Only those lines in the data below from the line containing "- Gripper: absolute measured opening" through the line containing "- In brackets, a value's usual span", both included, should be restated word for word.

------------------------------

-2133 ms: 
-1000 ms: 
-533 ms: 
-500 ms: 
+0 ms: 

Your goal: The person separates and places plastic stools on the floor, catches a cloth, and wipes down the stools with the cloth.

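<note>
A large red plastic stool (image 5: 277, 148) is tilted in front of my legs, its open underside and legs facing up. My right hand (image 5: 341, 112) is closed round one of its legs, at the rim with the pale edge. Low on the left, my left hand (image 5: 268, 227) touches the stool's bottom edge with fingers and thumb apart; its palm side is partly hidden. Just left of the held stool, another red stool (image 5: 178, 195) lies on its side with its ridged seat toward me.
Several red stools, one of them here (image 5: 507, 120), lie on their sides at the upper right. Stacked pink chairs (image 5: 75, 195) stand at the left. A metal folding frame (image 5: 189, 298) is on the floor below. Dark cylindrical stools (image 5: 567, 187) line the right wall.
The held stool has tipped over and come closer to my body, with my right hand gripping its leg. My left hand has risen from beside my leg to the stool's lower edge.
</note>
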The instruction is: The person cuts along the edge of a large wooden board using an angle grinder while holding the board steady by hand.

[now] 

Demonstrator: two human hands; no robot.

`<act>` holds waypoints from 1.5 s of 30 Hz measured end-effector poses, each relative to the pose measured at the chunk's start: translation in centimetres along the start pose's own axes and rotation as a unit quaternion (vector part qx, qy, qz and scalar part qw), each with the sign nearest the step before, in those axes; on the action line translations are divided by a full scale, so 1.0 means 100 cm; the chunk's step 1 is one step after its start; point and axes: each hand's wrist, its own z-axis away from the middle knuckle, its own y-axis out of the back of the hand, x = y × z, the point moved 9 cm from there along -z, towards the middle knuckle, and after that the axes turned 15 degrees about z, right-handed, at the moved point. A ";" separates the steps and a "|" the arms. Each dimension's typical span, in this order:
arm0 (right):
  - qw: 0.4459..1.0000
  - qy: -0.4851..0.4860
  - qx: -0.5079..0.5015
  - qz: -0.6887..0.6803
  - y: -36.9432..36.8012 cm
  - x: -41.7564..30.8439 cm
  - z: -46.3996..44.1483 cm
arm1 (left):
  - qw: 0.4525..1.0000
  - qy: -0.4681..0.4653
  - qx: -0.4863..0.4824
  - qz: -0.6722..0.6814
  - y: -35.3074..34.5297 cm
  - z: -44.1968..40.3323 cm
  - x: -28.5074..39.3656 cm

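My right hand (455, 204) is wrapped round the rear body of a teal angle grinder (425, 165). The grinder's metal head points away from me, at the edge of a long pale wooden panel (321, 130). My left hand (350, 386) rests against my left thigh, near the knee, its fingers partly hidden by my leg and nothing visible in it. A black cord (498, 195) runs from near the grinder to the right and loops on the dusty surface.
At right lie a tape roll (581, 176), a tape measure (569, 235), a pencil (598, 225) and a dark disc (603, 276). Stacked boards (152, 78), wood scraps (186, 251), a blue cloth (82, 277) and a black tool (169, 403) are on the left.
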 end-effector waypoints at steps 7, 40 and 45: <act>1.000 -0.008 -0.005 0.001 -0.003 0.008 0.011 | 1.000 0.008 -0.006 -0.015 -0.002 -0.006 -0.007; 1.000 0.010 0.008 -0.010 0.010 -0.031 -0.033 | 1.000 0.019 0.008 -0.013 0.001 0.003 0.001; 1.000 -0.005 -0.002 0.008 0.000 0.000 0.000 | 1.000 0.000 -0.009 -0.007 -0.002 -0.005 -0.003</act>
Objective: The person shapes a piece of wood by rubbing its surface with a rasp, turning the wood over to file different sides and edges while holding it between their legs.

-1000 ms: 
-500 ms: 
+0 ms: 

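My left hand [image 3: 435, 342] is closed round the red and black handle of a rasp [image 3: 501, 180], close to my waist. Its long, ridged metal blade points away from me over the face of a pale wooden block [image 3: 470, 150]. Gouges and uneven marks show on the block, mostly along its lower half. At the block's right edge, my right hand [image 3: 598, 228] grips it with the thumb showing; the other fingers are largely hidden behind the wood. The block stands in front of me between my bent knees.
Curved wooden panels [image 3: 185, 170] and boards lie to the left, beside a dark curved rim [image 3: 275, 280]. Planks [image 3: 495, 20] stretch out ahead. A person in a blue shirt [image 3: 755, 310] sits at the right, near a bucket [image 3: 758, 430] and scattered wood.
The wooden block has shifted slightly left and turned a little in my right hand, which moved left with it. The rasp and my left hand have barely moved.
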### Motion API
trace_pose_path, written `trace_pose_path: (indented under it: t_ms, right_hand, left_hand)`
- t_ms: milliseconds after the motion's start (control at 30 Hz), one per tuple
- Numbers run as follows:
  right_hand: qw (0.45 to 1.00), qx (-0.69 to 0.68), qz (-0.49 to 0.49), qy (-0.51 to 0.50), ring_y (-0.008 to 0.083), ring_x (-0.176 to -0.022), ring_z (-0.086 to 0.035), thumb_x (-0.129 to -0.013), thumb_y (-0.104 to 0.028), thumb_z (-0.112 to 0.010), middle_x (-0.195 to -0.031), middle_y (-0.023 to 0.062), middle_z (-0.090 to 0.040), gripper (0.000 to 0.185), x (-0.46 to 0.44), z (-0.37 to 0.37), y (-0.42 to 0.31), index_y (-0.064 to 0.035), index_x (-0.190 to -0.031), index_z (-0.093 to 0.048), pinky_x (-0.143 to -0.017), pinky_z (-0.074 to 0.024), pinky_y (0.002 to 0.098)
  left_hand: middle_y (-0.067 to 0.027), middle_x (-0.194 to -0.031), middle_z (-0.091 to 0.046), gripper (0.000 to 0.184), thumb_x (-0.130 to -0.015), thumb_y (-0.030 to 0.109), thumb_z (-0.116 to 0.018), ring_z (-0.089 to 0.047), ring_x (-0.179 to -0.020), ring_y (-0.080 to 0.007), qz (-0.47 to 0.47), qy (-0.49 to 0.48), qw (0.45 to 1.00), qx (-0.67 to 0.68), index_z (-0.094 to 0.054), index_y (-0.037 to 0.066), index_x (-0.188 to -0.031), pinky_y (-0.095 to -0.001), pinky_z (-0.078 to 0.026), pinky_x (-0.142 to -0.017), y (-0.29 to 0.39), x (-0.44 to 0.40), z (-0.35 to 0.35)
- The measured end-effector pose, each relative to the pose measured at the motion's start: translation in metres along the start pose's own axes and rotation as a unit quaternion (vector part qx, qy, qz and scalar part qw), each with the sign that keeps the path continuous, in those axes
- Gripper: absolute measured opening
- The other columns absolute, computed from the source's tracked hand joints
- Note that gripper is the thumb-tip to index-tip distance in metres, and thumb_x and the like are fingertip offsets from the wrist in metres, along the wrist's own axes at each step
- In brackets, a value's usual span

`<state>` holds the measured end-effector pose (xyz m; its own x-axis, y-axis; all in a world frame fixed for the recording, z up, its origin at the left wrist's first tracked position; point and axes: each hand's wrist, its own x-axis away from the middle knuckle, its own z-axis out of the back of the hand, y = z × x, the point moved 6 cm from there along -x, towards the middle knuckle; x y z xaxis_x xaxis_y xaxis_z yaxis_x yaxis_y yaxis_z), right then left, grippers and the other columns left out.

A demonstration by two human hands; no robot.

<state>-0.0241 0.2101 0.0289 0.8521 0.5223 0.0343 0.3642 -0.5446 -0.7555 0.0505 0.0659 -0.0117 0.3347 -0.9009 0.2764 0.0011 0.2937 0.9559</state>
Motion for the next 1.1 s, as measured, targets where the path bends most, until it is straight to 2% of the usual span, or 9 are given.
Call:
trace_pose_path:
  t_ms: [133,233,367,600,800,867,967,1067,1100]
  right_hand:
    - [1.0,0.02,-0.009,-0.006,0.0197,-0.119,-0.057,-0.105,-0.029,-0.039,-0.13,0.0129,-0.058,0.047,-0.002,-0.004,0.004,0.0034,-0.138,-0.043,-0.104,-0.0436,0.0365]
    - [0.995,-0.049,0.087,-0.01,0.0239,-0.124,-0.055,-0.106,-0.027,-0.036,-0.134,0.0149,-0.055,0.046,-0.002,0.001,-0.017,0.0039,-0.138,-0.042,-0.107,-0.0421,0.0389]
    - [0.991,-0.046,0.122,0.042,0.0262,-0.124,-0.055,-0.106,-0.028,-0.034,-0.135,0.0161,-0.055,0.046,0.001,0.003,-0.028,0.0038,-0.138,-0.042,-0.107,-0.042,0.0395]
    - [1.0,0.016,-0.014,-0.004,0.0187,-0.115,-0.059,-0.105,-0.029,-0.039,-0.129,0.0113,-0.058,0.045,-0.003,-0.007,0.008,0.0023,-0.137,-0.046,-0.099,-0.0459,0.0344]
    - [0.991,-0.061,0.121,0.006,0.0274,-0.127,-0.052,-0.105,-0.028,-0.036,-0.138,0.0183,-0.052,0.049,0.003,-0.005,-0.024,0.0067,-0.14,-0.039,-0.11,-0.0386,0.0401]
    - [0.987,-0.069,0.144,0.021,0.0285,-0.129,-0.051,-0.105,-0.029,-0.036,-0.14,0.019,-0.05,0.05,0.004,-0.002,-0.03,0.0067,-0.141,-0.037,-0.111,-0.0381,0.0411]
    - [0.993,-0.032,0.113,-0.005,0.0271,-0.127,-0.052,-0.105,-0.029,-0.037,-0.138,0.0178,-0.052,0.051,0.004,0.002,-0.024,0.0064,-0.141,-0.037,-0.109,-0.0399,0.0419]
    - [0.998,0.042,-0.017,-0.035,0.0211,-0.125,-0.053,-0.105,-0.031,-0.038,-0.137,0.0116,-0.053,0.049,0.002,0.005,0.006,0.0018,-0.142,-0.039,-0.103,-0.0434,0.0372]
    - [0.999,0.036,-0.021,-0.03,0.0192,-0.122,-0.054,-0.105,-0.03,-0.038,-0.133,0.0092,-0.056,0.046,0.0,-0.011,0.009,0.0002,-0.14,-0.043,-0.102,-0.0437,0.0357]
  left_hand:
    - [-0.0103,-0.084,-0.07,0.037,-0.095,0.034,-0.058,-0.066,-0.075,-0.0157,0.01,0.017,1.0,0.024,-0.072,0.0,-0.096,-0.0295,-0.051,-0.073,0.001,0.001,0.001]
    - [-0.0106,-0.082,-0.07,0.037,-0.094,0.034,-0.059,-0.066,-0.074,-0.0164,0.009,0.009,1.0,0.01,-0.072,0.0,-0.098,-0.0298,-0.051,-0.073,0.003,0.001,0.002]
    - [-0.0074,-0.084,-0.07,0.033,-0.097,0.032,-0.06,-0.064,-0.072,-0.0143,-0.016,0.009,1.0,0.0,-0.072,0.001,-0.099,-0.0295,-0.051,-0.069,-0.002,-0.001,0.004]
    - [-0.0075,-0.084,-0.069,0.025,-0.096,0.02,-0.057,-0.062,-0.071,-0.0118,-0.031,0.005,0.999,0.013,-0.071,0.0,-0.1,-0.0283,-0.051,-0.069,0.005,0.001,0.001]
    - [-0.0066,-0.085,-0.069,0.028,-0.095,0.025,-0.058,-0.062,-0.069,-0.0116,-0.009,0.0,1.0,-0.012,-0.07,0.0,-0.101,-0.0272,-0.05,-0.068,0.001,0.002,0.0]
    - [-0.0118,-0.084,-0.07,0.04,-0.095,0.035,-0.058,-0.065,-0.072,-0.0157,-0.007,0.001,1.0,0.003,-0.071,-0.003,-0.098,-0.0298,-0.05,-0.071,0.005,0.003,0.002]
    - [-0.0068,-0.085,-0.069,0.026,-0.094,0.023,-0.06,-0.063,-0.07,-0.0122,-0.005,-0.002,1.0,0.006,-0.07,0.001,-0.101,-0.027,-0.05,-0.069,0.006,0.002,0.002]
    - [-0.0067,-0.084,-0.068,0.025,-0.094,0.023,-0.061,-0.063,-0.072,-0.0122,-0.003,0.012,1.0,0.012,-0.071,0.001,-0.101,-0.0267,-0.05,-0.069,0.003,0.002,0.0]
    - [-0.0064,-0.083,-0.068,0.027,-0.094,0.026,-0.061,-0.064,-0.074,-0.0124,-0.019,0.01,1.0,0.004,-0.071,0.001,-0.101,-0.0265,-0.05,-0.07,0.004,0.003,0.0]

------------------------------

Solved problem:
- Gripper: absolute measured opening
- The other columns absolute, computed from the source's tracked hand joints
- Note that gripper is the thumb-tip to index-tip distance in metres, and thumb_x and the like are fingertip offsets from the wrist in metres, along the wrist's own axes at each step
- In brackets, a value's usual span

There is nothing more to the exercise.